> [TASK DETAILS] Reproduce exactly the lines from the top of the records below through the line holding "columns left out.".

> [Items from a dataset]
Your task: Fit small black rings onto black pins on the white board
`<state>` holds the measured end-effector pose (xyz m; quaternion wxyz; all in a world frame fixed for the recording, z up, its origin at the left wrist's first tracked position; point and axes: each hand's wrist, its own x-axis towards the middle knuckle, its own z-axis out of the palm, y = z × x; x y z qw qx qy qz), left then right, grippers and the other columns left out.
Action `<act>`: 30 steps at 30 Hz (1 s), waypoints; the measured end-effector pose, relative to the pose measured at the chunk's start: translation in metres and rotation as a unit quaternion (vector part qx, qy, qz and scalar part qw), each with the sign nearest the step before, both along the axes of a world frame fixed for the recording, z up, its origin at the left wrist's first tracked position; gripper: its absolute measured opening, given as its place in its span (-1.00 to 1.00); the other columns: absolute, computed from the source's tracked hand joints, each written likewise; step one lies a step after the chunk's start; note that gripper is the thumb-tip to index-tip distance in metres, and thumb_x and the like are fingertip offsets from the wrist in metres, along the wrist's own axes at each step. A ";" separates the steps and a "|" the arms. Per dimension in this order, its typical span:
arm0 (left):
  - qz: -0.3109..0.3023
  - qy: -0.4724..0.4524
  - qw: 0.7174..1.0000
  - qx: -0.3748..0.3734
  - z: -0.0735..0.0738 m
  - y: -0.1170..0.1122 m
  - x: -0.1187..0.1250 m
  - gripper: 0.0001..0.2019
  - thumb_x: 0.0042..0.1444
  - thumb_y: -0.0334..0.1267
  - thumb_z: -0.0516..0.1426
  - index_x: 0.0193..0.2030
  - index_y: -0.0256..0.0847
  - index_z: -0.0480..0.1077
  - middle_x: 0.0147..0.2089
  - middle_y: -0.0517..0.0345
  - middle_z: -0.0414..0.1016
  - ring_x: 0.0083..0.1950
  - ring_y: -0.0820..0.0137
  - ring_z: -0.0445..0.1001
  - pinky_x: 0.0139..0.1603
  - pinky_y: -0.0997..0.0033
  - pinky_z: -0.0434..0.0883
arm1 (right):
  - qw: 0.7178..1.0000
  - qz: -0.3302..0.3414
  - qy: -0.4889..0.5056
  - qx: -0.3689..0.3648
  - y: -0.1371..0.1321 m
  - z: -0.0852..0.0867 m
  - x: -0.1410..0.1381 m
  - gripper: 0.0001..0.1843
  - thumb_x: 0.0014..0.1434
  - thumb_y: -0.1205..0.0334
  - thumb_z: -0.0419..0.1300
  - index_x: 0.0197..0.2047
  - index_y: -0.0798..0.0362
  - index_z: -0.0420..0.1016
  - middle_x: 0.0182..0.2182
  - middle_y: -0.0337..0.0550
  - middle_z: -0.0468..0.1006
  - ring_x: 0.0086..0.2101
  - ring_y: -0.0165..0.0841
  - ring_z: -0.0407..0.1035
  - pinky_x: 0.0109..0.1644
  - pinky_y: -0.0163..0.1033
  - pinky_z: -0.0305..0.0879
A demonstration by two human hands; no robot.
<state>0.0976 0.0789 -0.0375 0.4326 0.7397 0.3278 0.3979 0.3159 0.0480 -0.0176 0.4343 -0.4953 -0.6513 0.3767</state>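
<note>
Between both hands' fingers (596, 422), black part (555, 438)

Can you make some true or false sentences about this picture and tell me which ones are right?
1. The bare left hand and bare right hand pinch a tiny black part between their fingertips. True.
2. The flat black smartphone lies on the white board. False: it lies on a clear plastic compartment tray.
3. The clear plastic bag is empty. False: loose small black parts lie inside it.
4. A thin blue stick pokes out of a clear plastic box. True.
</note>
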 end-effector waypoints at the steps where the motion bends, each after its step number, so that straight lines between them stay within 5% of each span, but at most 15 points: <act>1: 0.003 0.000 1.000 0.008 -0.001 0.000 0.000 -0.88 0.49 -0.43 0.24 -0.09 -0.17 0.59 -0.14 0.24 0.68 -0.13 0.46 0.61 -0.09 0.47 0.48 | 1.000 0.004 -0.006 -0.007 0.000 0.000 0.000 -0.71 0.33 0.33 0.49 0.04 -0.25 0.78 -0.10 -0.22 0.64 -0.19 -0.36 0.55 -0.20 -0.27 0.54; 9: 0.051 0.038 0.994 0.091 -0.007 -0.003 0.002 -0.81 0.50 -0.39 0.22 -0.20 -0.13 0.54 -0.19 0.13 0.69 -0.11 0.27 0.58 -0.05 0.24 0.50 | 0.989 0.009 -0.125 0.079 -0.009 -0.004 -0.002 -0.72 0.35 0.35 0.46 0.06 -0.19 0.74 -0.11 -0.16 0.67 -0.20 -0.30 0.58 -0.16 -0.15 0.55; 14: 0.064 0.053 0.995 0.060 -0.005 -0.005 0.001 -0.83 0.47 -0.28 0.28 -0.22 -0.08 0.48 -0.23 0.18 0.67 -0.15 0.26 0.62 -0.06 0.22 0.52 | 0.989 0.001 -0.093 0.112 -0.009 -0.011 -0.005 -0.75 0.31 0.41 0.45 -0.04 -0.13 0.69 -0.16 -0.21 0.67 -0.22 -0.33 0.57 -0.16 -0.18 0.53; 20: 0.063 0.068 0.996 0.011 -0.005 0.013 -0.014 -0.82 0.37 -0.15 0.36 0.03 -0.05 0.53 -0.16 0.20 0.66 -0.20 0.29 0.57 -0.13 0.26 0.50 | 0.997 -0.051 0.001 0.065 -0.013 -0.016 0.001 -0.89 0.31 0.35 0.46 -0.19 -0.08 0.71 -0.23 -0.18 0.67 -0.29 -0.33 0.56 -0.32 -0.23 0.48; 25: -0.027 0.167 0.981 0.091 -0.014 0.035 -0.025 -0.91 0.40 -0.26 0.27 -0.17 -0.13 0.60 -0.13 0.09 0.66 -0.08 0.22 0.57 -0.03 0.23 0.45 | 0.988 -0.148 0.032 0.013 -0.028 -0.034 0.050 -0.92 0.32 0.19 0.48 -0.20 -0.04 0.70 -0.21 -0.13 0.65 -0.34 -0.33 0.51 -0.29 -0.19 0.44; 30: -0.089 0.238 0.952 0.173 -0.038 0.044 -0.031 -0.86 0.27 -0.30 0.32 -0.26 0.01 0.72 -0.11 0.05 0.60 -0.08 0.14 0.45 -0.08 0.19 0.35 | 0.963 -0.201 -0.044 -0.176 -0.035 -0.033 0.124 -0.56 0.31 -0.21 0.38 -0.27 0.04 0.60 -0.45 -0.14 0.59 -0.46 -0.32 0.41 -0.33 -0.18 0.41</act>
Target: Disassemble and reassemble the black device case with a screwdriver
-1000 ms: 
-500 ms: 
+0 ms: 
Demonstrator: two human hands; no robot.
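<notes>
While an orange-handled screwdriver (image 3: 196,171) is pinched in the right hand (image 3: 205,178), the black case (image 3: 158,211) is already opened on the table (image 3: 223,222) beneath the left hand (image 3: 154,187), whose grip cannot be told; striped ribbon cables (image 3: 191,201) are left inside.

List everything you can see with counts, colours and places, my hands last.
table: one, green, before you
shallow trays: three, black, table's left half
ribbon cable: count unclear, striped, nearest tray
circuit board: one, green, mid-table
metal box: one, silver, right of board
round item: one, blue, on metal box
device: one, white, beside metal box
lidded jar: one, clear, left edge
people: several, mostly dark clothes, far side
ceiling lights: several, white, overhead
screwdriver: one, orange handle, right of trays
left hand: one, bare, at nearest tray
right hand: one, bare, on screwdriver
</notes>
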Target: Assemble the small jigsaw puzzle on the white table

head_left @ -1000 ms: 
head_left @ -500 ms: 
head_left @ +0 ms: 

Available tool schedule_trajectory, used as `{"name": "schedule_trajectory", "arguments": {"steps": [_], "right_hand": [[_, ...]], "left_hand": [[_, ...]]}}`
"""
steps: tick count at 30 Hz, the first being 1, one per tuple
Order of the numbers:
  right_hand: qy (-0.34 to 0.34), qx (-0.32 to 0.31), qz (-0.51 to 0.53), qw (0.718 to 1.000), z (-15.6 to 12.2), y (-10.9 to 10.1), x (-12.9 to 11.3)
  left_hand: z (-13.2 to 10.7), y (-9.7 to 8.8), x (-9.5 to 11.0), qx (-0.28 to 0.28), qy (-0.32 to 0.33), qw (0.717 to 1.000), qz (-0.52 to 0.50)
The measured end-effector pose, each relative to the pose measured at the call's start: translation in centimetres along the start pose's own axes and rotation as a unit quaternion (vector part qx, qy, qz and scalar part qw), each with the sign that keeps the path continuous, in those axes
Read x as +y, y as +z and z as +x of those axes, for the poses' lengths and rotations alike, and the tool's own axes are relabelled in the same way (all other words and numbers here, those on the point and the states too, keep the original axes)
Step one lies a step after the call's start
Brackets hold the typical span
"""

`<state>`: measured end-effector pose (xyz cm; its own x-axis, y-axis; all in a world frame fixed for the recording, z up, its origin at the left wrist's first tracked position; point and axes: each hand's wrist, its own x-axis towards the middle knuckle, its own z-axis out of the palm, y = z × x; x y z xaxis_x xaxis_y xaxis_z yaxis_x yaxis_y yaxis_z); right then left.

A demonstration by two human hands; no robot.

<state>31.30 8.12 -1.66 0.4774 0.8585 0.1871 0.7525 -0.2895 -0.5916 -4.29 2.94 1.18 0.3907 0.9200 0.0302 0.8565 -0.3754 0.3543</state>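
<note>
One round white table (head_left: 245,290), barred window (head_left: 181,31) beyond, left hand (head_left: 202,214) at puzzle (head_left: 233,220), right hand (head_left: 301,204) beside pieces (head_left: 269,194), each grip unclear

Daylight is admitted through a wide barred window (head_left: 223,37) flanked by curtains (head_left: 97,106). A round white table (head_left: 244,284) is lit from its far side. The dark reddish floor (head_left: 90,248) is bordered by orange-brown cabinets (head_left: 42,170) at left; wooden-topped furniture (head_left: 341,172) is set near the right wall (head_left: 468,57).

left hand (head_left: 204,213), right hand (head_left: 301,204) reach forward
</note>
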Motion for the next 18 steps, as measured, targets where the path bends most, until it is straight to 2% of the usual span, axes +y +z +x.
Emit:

> [ANSWER BOX]
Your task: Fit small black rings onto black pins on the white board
`<state>` holds the measured end-effector pose (xyz m; quaternion wxyz; all in a world frame fixed for the recording, z up, its origin at the left wrist's first tracked position; point and axes: each hand's wrist, its own x-axis towards the middle knuckle, its own z-axis out of the palm, y = z × x; x y z qw qx qy qz), left then right, grippers and the other columns left out.

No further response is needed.